Where greenwashing often shows up (and later becomes proof):
Packaging and labels for products (eco-friendly, biodegradable, plastic-free, and safe for people)
Ads on social media and scripts for influencers
Websites for businesses and pages about sustainability
Presentations to investors and yearly reports
ESG rating submissions and surveys
Offer documents for bonds with green or ESG label
2) The Indian Compliance Landscape: Why ESG Claims Now Have Real Consequences
A lot of businesses still see messages about sustainability as marketing. More and more, regulators are seeing it as a way to be open and responsible.
Advertising and claims made to customers
The ASCI's guidelines for environmental and green claims say that claims must be true, not exaggerated, and backed up by enough evidence. They also stress the importance of being clear about qualifiers and claims that look to the future.

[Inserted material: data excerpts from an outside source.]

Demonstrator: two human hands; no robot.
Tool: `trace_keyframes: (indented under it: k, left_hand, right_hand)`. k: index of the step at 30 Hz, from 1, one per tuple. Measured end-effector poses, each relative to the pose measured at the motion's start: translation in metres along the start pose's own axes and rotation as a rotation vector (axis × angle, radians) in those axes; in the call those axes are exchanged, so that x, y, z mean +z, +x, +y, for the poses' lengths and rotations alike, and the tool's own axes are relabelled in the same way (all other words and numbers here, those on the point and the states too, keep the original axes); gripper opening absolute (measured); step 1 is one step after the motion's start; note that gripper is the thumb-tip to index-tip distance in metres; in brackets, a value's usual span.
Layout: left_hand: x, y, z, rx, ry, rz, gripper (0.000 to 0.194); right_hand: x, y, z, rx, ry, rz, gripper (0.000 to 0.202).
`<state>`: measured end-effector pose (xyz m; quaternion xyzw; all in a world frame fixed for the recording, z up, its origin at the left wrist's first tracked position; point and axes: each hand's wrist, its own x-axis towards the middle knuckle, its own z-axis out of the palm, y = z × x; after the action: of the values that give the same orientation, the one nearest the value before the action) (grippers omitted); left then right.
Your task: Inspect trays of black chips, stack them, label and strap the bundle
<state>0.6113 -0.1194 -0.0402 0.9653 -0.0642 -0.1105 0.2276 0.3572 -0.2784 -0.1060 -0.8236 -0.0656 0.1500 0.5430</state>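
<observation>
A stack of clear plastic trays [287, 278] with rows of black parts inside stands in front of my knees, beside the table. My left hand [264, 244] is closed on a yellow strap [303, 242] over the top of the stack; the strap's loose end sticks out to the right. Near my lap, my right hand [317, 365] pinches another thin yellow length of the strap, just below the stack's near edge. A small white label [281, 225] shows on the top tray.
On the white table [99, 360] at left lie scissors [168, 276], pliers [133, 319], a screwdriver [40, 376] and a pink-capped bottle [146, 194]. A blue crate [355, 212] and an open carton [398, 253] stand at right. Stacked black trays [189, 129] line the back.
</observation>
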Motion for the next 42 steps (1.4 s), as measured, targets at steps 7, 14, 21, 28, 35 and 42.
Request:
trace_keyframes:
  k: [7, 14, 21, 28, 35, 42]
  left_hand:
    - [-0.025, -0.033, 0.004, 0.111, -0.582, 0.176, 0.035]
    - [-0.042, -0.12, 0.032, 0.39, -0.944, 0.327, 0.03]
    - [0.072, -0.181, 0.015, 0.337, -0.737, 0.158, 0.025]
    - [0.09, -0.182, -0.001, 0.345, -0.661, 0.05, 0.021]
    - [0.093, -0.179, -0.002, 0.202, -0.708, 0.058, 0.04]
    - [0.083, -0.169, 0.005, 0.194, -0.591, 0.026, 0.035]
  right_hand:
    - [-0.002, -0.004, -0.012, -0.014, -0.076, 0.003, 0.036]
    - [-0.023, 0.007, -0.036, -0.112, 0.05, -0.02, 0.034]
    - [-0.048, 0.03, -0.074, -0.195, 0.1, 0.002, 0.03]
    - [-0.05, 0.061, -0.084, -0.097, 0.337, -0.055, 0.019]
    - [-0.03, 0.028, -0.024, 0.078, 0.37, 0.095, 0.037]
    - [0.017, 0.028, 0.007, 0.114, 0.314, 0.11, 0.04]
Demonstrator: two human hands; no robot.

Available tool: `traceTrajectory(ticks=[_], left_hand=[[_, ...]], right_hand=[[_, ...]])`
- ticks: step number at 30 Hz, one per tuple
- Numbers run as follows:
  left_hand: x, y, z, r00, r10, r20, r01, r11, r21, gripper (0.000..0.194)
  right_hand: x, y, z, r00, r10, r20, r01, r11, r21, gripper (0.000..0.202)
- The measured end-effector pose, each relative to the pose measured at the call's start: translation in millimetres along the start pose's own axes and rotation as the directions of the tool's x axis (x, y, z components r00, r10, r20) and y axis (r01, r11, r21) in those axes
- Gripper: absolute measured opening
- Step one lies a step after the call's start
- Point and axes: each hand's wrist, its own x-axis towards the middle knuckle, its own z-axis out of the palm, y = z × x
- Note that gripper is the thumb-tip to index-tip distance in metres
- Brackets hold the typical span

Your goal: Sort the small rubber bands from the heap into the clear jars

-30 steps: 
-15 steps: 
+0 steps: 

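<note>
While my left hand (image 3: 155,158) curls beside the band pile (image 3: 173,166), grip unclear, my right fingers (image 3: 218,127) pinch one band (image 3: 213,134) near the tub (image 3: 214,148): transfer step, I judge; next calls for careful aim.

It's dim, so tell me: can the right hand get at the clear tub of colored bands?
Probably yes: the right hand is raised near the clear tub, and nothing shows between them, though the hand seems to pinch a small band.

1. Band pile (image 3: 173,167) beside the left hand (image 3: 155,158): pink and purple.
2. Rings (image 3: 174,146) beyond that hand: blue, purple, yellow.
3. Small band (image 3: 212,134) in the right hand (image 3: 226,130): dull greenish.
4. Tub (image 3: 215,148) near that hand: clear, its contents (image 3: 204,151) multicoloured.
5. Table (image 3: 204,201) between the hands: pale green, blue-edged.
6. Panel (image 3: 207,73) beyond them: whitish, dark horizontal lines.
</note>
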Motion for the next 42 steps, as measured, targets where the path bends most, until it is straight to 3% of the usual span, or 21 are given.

If someone files a complaint, the first thing they want to see is their "substantiation file."
Disclosures about securities and the market
For publicly traded companies, SEBI's ESG disclosure requirements go beyond just pretty pages about sustainability. Through a circular dated July 12, 2023, SEBI introduced a BRSR Core framework that is connected to assurance requirements and value chain disclosures.

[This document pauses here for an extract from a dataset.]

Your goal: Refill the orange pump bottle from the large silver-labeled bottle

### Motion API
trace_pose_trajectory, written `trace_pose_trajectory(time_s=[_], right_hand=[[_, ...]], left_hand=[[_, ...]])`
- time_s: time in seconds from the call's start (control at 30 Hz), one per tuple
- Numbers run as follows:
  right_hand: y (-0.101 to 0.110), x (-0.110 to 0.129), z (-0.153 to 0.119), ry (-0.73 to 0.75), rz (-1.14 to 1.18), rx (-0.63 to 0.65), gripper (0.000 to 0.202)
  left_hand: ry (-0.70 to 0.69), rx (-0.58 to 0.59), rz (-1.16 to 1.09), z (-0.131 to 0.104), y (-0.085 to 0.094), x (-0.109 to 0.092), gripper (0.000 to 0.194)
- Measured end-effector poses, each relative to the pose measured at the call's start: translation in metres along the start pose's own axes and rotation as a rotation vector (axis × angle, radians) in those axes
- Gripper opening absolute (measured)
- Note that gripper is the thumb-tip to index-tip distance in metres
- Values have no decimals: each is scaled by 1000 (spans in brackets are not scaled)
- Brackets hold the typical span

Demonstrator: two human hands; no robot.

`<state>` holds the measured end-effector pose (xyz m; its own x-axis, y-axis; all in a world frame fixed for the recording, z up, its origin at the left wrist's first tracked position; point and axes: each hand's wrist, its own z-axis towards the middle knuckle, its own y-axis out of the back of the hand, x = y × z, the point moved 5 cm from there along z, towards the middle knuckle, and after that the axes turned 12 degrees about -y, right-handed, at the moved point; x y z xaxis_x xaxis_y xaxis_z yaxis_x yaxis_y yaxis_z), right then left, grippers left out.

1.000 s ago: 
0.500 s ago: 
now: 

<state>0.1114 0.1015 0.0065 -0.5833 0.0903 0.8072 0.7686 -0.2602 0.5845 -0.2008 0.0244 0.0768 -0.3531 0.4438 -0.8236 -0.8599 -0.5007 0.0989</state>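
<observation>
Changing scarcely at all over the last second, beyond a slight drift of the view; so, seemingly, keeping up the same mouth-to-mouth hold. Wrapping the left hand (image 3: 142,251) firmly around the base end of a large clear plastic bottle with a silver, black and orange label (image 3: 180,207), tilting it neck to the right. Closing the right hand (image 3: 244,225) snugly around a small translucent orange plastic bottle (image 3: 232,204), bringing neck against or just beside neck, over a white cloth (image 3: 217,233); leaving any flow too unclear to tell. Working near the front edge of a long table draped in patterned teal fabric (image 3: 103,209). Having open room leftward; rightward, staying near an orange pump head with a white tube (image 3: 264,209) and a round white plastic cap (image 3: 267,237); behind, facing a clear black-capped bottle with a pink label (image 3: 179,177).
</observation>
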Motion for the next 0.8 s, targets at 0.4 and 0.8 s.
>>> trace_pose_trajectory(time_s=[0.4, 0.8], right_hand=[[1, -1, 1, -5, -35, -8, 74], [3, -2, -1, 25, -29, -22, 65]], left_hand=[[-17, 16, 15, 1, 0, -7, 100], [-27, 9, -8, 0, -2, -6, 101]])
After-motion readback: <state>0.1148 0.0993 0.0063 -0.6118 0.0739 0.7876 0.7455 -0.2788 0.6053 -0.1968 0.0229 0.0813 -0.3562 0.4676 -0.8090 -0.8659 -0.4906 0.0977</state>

SEBI has also put out guidelines to cut down on "purpose-washing" in sustainable finance products. SEBI gave out "dos and don'ts" for green debt instruments to help stop greenwashing.
Sustainable finance tools and "label risk"
When a company gets money through ESG-labeled instruments, the disclosure threshold goes up a lot. SEBI has a set of rules for green debt securities (2023) and another set of rules for ESG debt securities that aren't green (2025). The latter includes social, sustainability, and sustainability-linked bonds, which SEBI oversees.
A weak claim in an offer document can lead to both a regulatory problem and a disagreement between investors and the company.
ESG ratings and problems with interests
SEBI has a Master Circular for ESG Rating Providers (ERPs) and other rules about how to run a business. This is important because rating stories can be questioned when the data behind them isn't consistent or is only shown in certain ways.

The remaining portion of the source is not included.